Dieu, dis-nous ton Nom. – Camille Paul CARTUCCI, bibliste, Metz

L’importante imploration liturgique d’Esaïe 63 :7-64 :11 peut s’apparenter à un psaume de supplication collective au Dieu de l’Exode à qui il est demandé de renouveler les merveilles qu’Il a accomplies lorsqu’Il faisait ‘marcher Israël au fond des abîmes’ (Es 63 :13). Cette confession publique des fautes a été écrite par le Trito-Esaïe au retour de l’Exil (entre 538 et 515) pour décrire la joie, les désillusions et les interrogations qui animaient alors un peuple dépouillé d’un Temple qui n’est toujours pas reconstruit, d’un Roi qui a disparu et d’une Terre dévastée, mais qui allait maintenant revenir à la maison, après 50 années d’éloignement.

Introduction : Es 63 : 7-14 :

Le texte commence par une évocation historique des hauts-faits passés de Jahwé en faveur de son peuple et qui étaient comme des gages de réussite pour son avenir. Or, les croyants, devant le démantèlement de ce passé, se demandent si le silence et l’inaction de Dieu sont les signes éloquents que leur survie est vouée au néant, de manière irréversible…

Une plainte/supplication (Es 63 :15-19a)

En rappelant que le Dieu qui, aujourd’hui, se tait est le même que Celui qui, hier, a parlé haut et fort, en personne, sans délégué ni messager, par ses exploits, pour libérer un peuple en gestation de la captivité, le suppliant fait œuvre de mémoire et se dit que si Dieu a tant fait de promesses et de merveilles dans le passé, pourquoi n’en fait-il plus aujourd’hui ? A cause de cet éloignement persistant de Jahwé, son peuple, entré en rébellion, est devenu sans renom et sans identité à la face des nations, un peuple errant, inopérant, en marge du dessein de Dieu (63 :17)

Une unité intermédiaire en style épiphanique (Es 63 :19b-64 :4a) :

À l’époque des patriarches, tous les personnages pieux et justes avaient l’Esprit de Dieu.
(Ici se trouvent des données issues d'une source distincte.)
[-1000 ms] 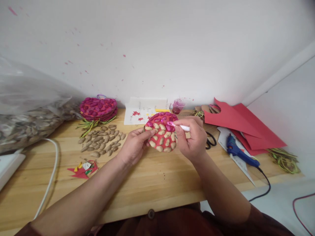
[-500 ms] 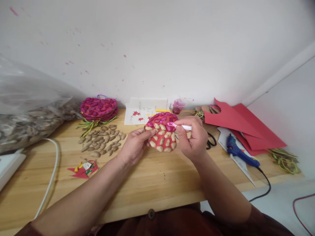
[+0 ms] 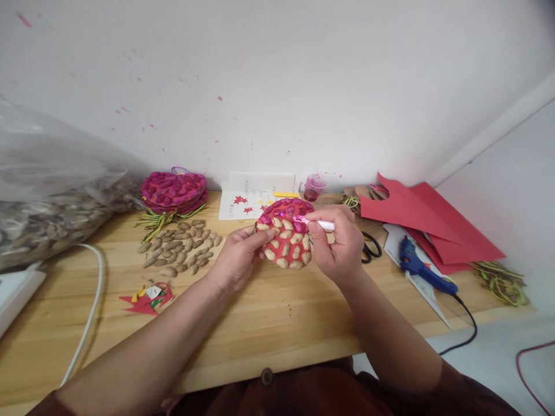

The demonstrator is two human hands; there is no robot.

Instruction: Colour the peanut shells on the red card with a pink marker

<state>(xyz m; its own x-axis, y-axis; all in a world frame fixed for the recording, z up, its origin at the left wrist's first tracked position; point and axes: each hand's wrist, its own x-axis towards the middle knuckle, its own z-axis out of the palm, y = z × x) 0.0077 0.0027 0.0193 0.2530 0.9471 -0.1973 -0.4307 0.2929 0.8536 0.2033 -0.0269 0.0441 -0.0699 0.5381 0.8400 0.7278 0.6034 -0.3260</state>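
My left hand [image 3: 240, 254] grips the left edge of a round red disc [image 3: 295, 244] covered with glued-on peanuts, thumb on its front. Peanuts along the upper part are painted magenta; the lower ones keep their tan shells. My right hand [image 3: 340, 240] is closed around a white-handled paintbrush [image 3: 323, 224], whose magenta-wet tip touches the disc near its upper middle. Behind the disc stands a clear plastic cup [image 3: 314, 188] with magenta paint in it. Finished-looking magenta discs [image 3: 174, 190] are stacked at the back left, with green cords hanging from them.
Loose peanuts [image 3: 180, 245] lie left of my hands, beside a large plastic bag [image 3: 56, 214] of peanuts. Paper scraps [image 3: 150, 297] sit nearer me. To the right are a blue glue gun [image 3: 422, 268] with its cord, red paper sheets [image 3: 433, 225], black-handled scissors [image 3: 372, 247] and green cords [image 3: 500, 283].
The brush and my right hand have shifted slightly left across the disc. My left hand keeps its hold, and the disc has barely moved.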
Quand Israël commit le péché autour du veau d’or, Dieu limita le don de l’Esprit à des hommes choisis, et, à la mort des derniers prophètes (Aggée, Zacharie, Malachie), l’Esprit s’éteignit. Dès lors, les cieux étaient fermés. Dieu, éloigné du présent, ne parlait plus que par l’écho de sa voix (bat qol), la fille de sa voix, un relais de l’Esprit de prophétie muet depuis Malachie. Et le prophète en fait le constat : «Nous sommes depuis longtemps des gens sur qui tu ne règnes plus et qui ne portent plus ton nom. Ah ! Si tu déchirais les cieux et descendais…» Es 63 :19

Une reprise de la demande/supplication (Es 64 :4b-8) :

Devant la colère rentrée du Dieu Juge qu’il appelle en passant « père », le psalmiste reprend son imploration. Il fait l’aveu que c’est collectivement que la dégradation a conduit le peuple à la dérive, comme ballotté en tous sens par le vent. Et il en donne la motivation : Dieu, parce qu’il a « caché sa face » (v 6), est devenu invisible et inaudible, et il a laissé les nations, livrées à elles-mêmes, suivre leurs propres voies « (Ac 14 :16). Ces voies détournées, sans issue, ont fait que le pécheur, se trompant de route, erre sans repères sur des sentiers qui ne mènent nulle part. Mais l’aveu de culpabilité ouvre aussi la voie du pardon. Et pardonner, c’est permettre à la liberté égarée de se reconstruire et d’entrer à nouveau dans le projet divin, inséparable du projet collectif de l’homme. Il y va donc de l’honneur divin : Dieu doit faire réapparaître la clarté de son visage et agir comme il l’a fait dans le passé. Il y va aussi de l’avenir de l’homme : les cieux rouverts, c’est l’histoire du salut qui reprend vie et qui ouvre à tous un univers imprévisible et inédit.

Conclusion : Es 64 : 9-11 :

Mais nouveau constat de la désolation qui a frappé la Ville et le Temple. Dieu continue à se taire. Dieu a-t-il donc oublié ses promesses ?
Le croyant veut apitoyer la miséricorde divine en décrivant l’humiliation de ses enfants. Il supplie Jahwé de sortir de son apparente prise de distance et de re-dire son Nom à tous, ce Nom au nom duquel Il a façonné l’histoire de son peuple et remis en route, après les crises, tous les anonymes de la terre.